На конюшне
5 июня 2024 г. в 21:47
Когда они подошли к замку, уже начали сгущаться сумерки. Тени ложились на каменные стены угрожающе-чернильно, а у Ириса ещё и противно урчало в животе: напоминал о себе пропущенный ужин.
— Как-то здесь неуютно, — заметил Бадан. — Будто вот-вот что-то напрыгнет, а?
— Угу.
Ирис поёжился и попытался поплотнее закутаться в рясу, но это не помогло.
— А тебе потом одному возвращаться, — сказал Бадан и с сожалением прицокнул языком.
— Может, ты и не упокоишься, — буркнул Ирис.
— Если что, пнёшь опять мою могилу, я тебя провожу до дома, а потом мы меня снова упокоим завтра днём, — великодушно разрешил Бадан.
— Так а какого же лешего мы не могли сразу подождать до утра?! — вскричал Ирис.
В ответ откуда-то из стены выпорхнула горлица, мазнула ему крылом по щеке и улетела, протяжно вскрикнув.
— Не ори, — посоветовал Бадан.
Ирис гневно зыркнул на него. Бадан смущённо отвёл глаза и признал:
— Ну, могли и подождать, конечно… Но ты бы разве смог до самого утра не знать, сработает или нет?
— Я — да, — отрезал Ирис и решительно зашагал дальше. — Где там твоя конюшня?
— Вон там, мимо арки, ведущей во внутренний дворик, потом налево, а дальше прямо.
На конюшне до сих пор пахло лошадьми и соломой. Бадан потянул носом и блаженно зажмурился:
— Как же здорово, что я не утратил нюх!
— А разум, наверное, утратил, — буркнул Ирис. — Как может нравиться такая вонь?
— Родная вонь всегда лучше чужих благоуханий, — поучительно сказал Бадан и прошёл вглубь конюшни, туда, где уже царила кромешная тьма. — Вот тут я валялся в горячке, на этой самой куче соломы.

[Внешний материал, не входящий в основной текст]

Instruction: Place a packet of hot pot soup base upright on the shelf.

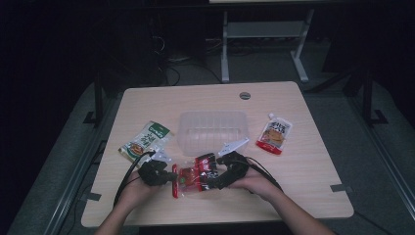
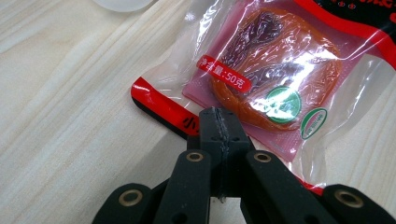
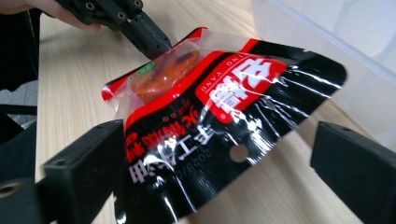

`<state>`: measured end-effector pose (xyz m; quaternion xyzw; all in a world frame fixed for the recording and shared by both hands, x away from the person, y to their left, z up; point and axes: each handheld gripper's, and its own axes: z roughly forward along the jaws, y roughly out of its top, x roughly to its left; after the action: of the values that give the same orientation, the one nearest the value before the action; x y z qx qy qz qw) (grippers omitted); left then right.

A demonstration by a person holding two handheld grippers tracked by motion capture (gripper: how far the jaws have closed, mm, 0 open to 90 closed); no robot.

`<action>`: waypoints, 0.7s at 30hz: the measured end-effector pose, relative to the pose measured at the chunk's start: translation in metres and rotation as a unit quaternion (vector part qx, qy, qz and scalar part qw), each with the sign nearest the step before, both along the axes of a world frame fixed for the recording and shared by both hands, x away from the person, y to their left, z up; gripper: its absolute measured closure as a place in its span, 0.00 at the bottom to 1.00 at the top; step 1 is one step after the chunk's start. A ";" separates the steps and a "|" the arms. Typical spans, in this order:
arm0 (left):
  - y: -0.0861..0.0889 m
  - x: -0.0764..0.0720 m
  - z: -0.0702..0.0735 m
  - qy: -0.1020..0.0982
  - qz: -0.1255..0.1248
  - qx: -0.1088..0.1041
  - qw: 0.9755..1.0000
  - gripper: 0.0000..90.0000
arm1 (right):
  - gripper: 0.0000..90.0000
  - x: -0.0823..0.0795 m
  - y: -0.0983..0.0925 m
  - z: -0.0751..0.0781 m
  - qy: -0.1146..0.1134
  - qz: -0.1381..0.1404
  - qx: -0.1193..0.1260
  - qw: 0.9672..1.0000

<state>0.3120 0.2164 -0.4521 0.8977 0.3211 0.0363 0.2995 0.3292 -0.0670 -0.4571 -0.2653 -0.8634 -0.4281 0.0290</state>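
Red-and-black snack packet (image 1: 195,177) hangs between both tools above the worktop (image 1: 303,171): left tool (image 2: 219,116) pinches its clear end tight, right tool (image 3: 219,172) stands wide around its printed end. Beyond them sits a clear plastic bin (image 1: 213,128).

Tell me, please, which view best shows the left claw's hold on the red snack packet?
The left gripper view: the left claw is shut on the red snack packet's edge. The right gripper view shows it from afar; the high view, small and dim.

Glossy crinkled plastic snack packet (image 3: 219,116), matt pale wood-grain table (image 2: 70,116), frosted translucent plastic tub (image 1: 213,128).
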 end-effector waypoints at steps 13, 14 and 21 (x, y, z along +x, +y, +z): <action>0.001 0.001 0.000 0.002 -0.004 0.002 1.000 1.00 | 0.17 -0.003 0.006 -0.002 -0.008 -0.030 -0.003 1.000; 0.001 0.001 0.000 0.001 -0.004 0.002 1.000 1.00 | 0.19 -0.003 0.006 -0.002 -0.005 -0.033 -0.006 0.999; 0.001 0.000 0.000 0.001 0.001 0.000 1.000 1.00 | 0.27 0.002 0.001 -0.002 0.015 -0.047 -0.014 0.999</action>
<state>0.3118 0.2177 -0.4522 0.8974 0.3225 0.0358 0.2988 0.3316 -0.0665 -0.4590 -0.3123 -0.8552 -0.4133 0.0178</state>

— Думаешь, её с тех пор не заменили? — буркнул Ирис.
— Ну, значит, на точно такой же куче соломы, — невозмутимо поправился Бадан. — Смутно помню лошадиные губы у себя на ухе — это Александра меня утешала. Отличная была кобыла, честное слово! Мне кажется, она даже плакала. А может, это я уже тогда слышал призрак Циннии? Если честно, последние дни моей жизни прошли несколько… туманно.
Он смущённо кашлянул и замолчал.
Ирис молча ковырял изгрызенную лошадьми стенку денника.

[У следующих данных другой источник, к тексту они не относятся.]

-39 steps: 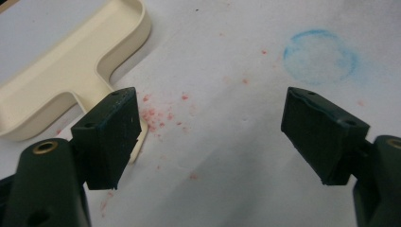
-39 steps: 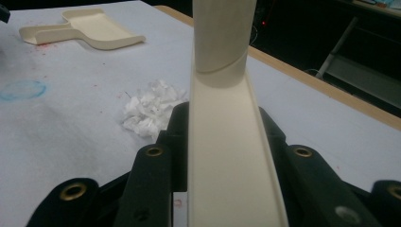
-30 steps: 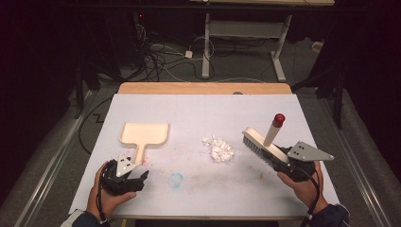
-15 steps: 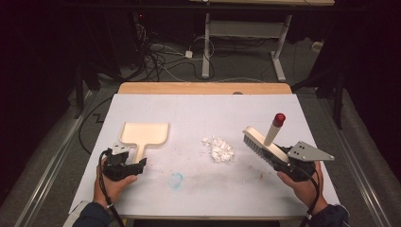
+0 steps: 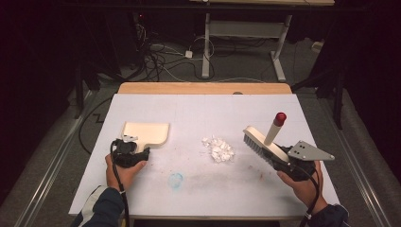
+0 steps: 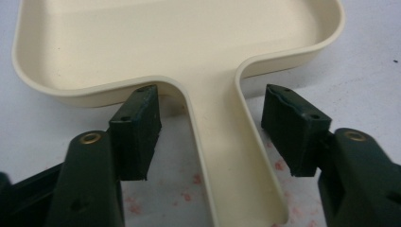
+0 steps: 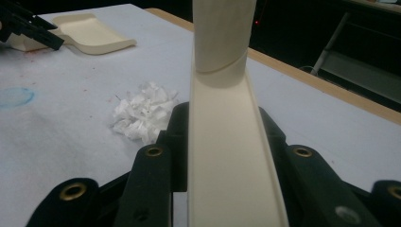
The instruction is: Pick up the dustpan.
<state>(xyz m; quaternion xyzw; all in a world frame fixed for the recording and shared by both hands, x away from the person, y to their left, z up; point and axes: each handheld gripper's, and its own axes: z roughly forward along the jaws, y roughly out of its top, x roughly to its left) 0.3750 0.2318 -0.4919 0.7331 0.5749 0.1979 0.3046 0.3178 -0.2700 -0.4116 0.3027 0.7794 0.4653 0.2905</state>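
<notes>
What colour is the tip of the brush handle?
Red. The tip of the brush handle shows best in the high view.

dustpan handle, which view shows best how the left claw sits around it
The left gripper view: the dustpan handle runs between the left claw, whose jaws have just been closing, with gaps either side. The high view hides it under the claw; the right gripper view shows the pan far off.

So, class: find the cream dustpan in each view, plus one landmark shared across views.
High view: dustpan left of centre, handle toward the person.
Left gripper view: fills the top, handle between open jaws.
Right gripper view: top-left corner.
Shared landmark: white paper scraps, high and right gripper views.
</notes>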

— Ну, не томи, упокой меня уже! — не вытерпел Бадан.
— Благодарю Тебя, Господи, ниспошли покой душам праведников и грешников, преставившихся на этой конюшне, во имя Линнея и Ботаники, аминь, — прошептал Ирис и всхлипнул.
— Ничего не понимаю! — воскликнул Бадан. — Теперь-то что не так?